Departmentally based decision making, collegiality, depends on majority vote.  Democratic processes are eminently susceptible to conformity pressure, as de Tocqueville noticed in the 1830s.

Scholars like Irving Janis (also Milgram and Asch) have suggested that groups tend to conform.  Love of people like ourselves, homophily, leads to the eradication of alternative viewpoints.  Highly intelligent people are easily capable of groupthink, as Janis's book Groupthink points out with respect to the Kennedy cabinet.  Klein points out that academic beliefs are more closely related to self-image than the decisions that Janis describes; the nature of academics' beliefs is closer to Jonathan Haidt's "sacred beliefs."

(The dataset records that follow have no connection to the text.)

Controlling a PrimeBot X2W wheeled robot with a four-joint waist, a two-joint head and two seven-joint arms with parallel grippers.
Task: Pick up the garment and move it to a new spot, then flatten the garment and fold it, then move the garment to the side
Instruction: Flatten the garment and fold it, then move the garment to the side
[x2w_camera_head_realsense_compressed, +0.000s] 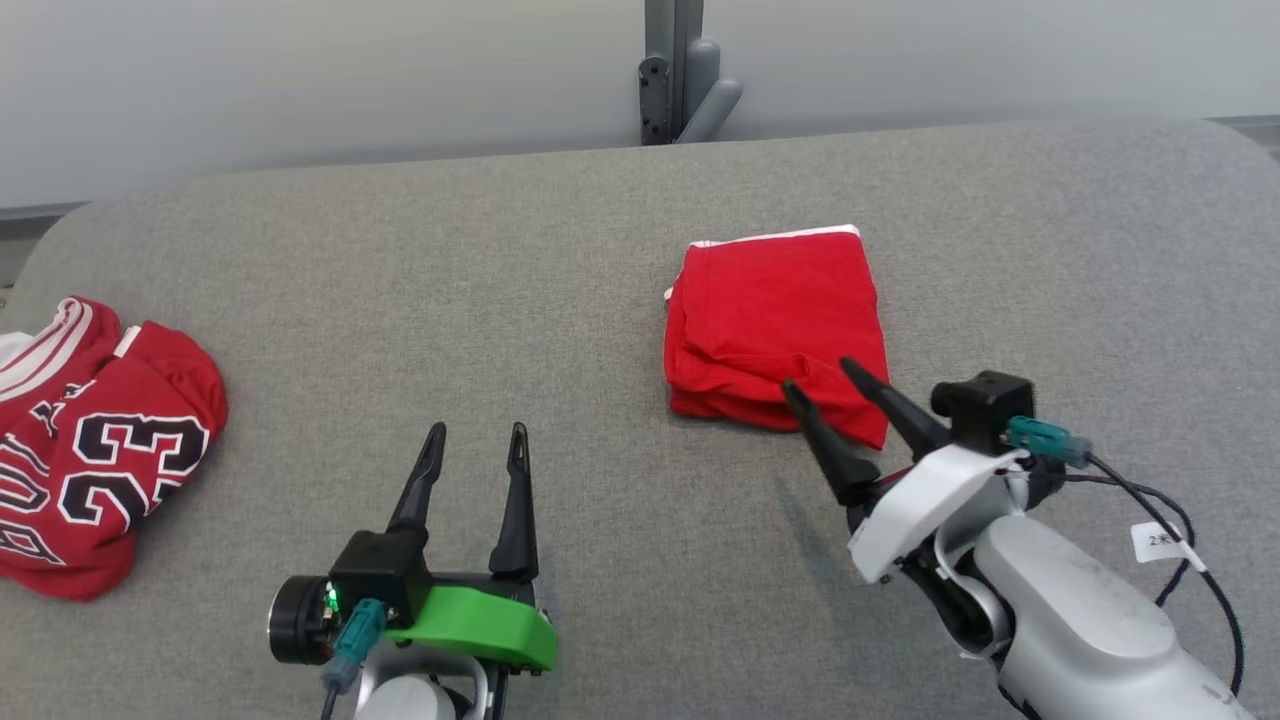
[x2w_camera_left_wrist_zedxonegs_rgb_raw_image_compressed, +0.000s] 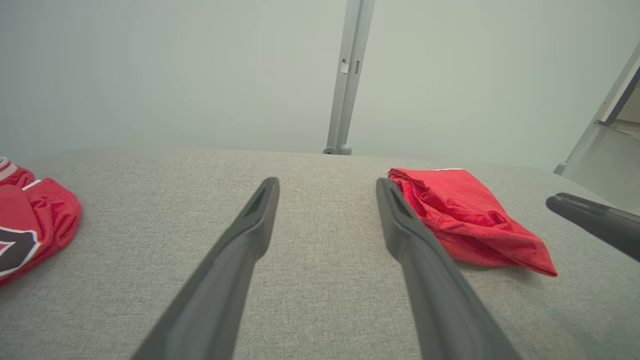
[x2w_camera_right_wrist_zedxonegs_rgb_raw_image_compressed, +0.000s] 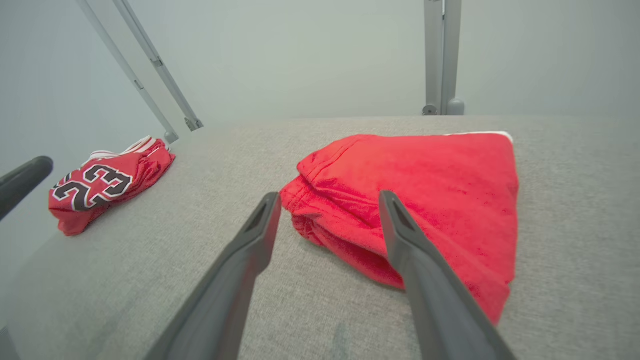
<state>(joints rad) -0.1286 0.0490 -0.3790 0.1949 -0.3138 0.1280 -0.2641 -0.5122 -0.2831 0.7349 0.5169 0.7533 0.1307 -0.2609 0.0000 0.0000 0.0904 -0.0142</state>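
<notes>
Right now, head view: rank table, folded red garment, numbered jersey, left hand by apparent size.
1. table
2. folded red garment, numbered jersey: about alike; jersey runs off frame, so unranked
3. left hand

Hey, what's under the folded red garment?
The folded red garment rests on the grey table. Its own stacked layers show at the edge; anything between them is covered.

The jersey (x2w_camera_head_realsense_compressed: 95, 440) at left is cut off by the edge; the right gripper (x2w_camera_head_realsense_compressed: 819, 374) hides part of the near edge of the garment (x2w_camera_head_realsense_compressed: 775, 300).

Test lab, grey padded table (x2w_camera_head_realsense_compressed: 600, 560), bare wall (x2w_camera_head_realsense_compressed: 300, 70)
</notes>
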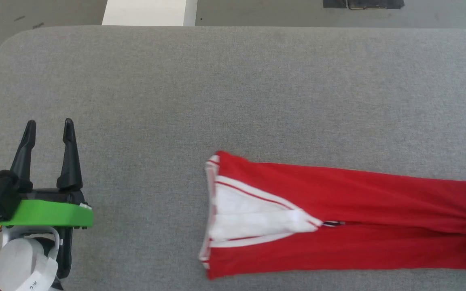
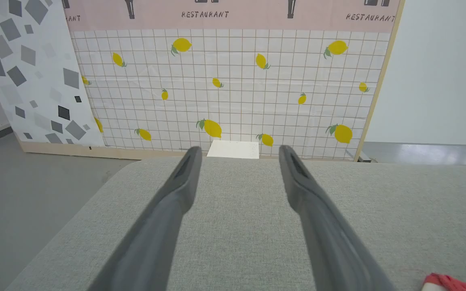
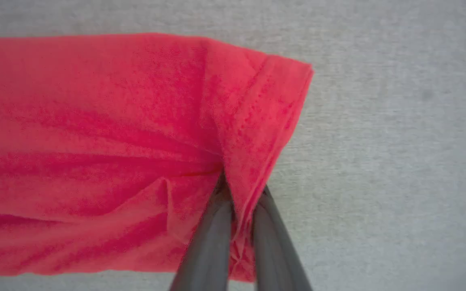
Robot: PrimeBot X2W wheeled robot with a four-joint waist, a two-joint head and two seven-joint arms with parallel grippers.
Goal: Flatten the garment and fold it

Klein uses the example of the  ideological field of history. At the departmental level, homophily leads to groupthink.  At the national level, the field's hierarchical hiring allows the elite universities to create a monotone ideological perspective.  Learned societies scour non-conforming academics by keeping them from publication opportunities.  "The profession answers these questions for all."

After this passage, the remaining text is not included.